As per data compiled by Bloomberg, across Europe, close to 360 companies were taken over, and partial or complete ownership was extended to four airports, six seaports, and 13 professional soccer teams.
Globally, between 2007 and 2017, China made deals worth $155 billion in energy, $102 billion in finance, $75 billion in mining, around $50 billion in internet/software and utilities each, close to $60 billion in chemicals, around $45 billion in logistics, and worth $5 billion deals in aviation.
China is heavily invested in Indian companies.
In 2020, Chinese firms had significant stakes in Zomato, Swiggy, One97 (the parent company of Paytm), BigBasket, Snapdeal, and Ola.
Chinese investments then extended to many other startups and unicorns in India, including Byju’s, Dream 11, Hike Messenger, Oyo, CarDekho, Policy Bazaar, Quikr, Rivigo, Rapido, MX Player, and Practo.
China’s investments in Indian startups rose from a mere $459 million in 2016 to around $3.9 billion in 2019.
In 2018, China’s investment had been a little over $2 billion, thus making the government approval on FDIs, especially from China, important.
India bucks the trend: The Union government has been pushing back against Chinese tactics.
The Galwan clash was the tipping point for India as it began pursuing aatmanirbharta (self-reliance).
Government approvals were made mandatory for FDIs from countries sharing a land border with India in April 2020. The policy targeted the Chinese, whereby until mid-2021, almost all the FDI proposals were put on hold.
Until March 2022, of the 347 proposals received worth over Rs 75,000 crore, 66 had been approved and 193 rejected.
Safeguarding sectors: In line with its aatmanirbharta vision, India has been noting its dependencies and seeking ways out of them across sectors.
Telecom
In May 2021, when the government green-lit 5G trials, Huawei was not allowed as one of the telecom service providers' equipment and technology partners.

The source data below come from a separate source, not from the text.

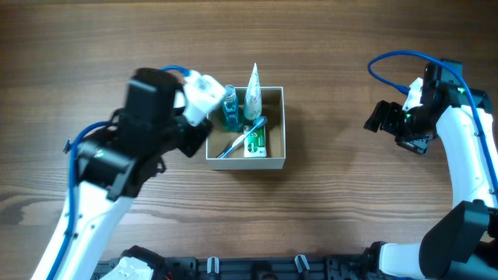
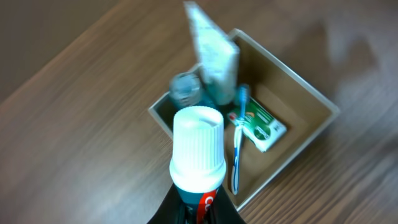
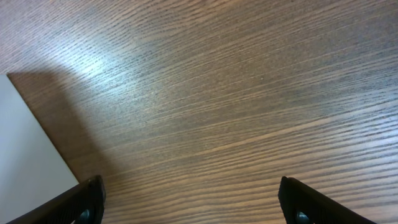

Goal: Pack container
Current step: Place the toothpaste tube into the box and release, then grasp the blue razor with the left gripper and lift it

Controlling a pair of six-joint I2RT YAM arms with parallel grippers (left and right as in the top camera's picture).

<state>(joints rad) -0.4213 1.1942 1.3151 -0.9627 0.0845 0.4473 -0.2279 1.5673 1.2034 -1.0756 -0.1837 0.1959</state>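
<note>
Beside container [image 1: 247, 163], left pincer's [image 2: 196, 210] tube [image 2: 198, 146], cap foremost

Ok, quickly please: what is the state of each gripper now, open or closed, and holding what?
Left gripper: closed on a tube with a white cap.
Right gripper: open, holding nothing.

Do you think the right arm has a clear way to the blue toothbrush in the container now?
Probably yes: the right gripper is open with bare table between it and the container, and the toothbrush lies uncovered. The left gripper, holding a white-capped tube, crowds only the far side.
</note>
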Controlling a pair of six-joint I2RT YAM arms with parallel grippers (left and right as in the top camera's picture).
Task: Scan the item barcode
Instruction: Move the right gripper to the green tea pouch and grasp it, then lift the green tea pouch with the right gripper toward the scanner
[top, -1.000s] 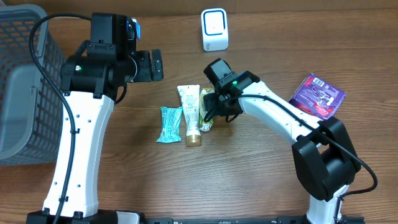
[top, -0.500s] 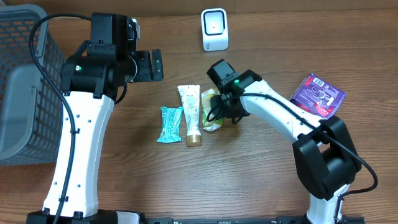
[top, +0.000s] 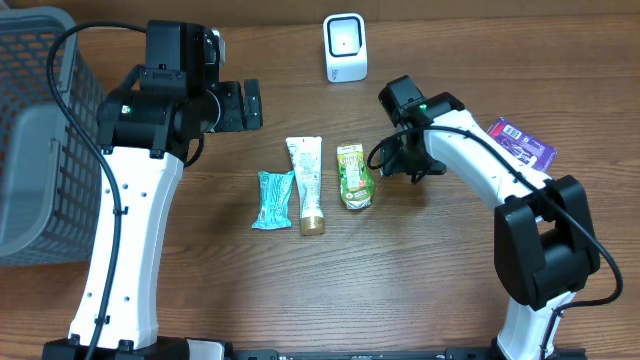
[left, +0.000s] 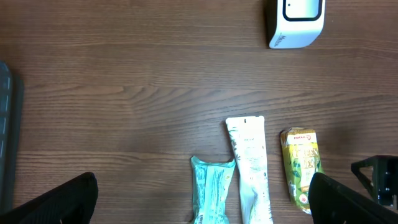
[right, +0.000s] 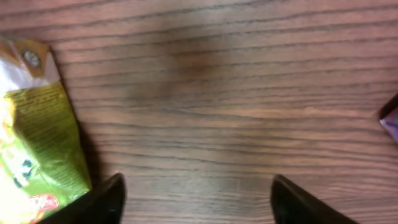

Keeping Huawei out of India’s telecom sector was due to national security concerns and how compromised Huawei is to the CCP.
Pharmaceuticals
India imports close to 99 per cent of active pharmaceutical ingredients (APIs) for paracetamol, a routine tablet for fever, 90 per cent for metformin, a critical tablet for type-2 diabetes, and 90 per cent for other antibiotics.
China was producing 40 per cent of the APIs required globally as per some estimates (2017). This raised concerns about the possibility of the Chinese weaponising these supplies.
India then started promoting domestic production of APIs. By March 2022, manufacturing of 35 critical APIs was underway.
Other sectors
The Indian government has initiated PLIs in sectors like electronics, auto components, batteries, and solar modules, to name a few.
Bottom line: The tides are finally turning in India's favour due to the government's efforts — the days of the Chinese getting a free pass in India may be behind us.